## What you need to do:
For this exercise, retype each line of the material below verbatim and omit any picture.

## Available data:
===============

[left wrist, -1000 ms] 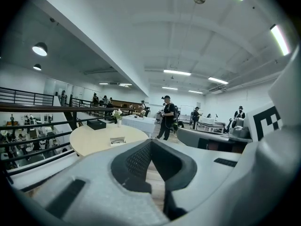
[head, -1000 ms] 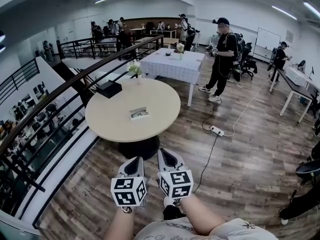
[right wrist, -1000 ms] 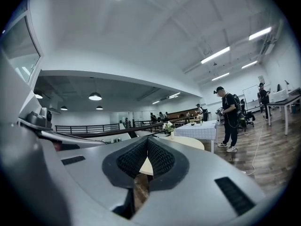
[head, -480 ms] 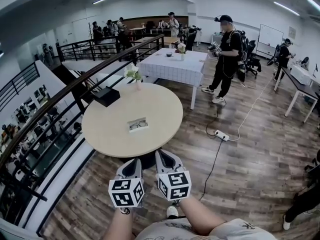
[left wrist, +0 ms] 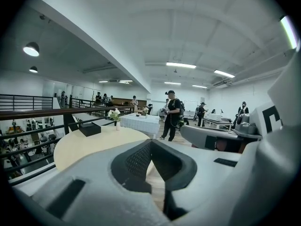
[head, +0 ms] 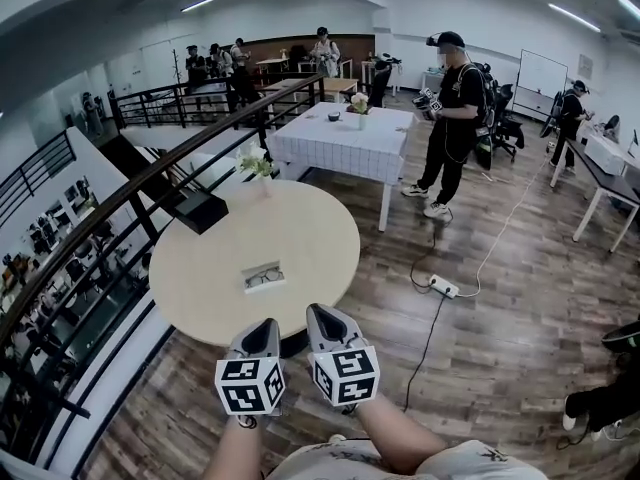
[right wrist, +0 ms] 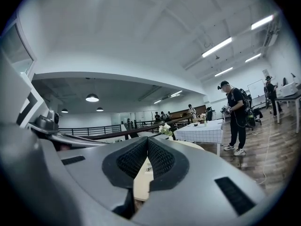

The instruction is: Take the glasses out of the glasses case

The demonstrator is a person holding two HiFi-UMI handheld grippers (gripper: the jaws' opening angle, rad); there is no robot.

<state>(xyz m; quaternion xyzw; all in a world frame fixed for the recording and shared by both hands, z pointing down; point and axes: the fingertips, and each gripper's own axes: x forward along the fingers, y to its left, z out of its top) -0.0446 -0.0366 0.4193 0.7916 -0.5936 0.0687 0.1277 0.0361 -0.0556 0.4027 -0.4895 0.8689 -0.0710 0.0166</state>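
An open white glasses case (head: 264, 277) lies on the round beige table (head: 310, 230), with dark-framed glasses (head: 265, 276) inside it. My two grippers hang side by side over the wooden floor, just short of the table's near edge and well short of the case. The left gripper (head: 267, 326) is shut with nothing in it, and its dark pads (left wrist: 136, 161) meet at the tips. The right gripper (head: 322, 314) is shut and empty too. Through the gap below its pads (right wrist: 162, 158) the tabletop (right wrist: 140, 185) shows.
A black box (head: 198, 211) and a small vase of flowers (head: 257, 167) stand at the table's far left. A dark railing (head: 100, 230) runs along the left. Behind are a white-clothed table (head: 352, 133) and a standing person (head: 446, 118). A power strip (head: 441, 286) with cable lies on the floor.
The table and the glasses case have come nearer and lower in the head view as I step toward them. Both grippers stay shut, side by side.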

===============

## Written answer:
[left wrist, -1000 ms] 
[head, -1000 ms] 
[right wrist, -1000 ms] 
[head, -480 ms] 
[left wrist, +0 ms] 
[head, +0 ms] 
[right wrist, +0 ms] 

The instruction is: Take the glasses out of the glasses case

The demonstrator is a person holding two HiFi-UMI handheld grippers (gripper: the jaws' opening angle, rad); there is no robot.

<state>(xyz m; quaternion xyzw; all in a world frame fixed for the recording and shared by both hands, z pointing down; point and axes: the fingertips, and each gripper's own axes: x forward along the fingers, y to its left, z out of its top) -0.0446 -0.0366 0.4193 0.7916 -0.5936 0.0687 0.1277 0.0361 -0.0556 0.4027 -0.4895 0.8689 -0.0710 0.0166</state>
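An open white glasses case (head: 264, 277) lies on the round beige table (head: 310, 230), with dark-framed glasses (head: 265, 276) inside it. My two grippers hang side by side over the wooden floor, just short of the table's near edge and well short of the case. The left gripper (head: 267, 326) is shut with nothing in it, and its dark pads (left wrist: 136, 161) meet at the tips. The right gripper (head: 322, 314) is shut and empty too. Through the gap below its pads (right wrist: 162, 158) the tabletop (right wrist: 140, 185) shows.
A black box (head: 198, 211) and a small vase of flowers (head: 257, 167) stand at the table's far left. A dark railing (head: 100, 230) runs along the left. Behind are a white-clothed table (head: 352, 133) and a standing person (head: 446, 118). A power strip (head: 441, 286) with cable lies on the floor.
The table and the glasses case have come nearer and lower in the head view as I step toward them. Both grippers stay shut, side by side.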

Nothing remains to be added to the answer.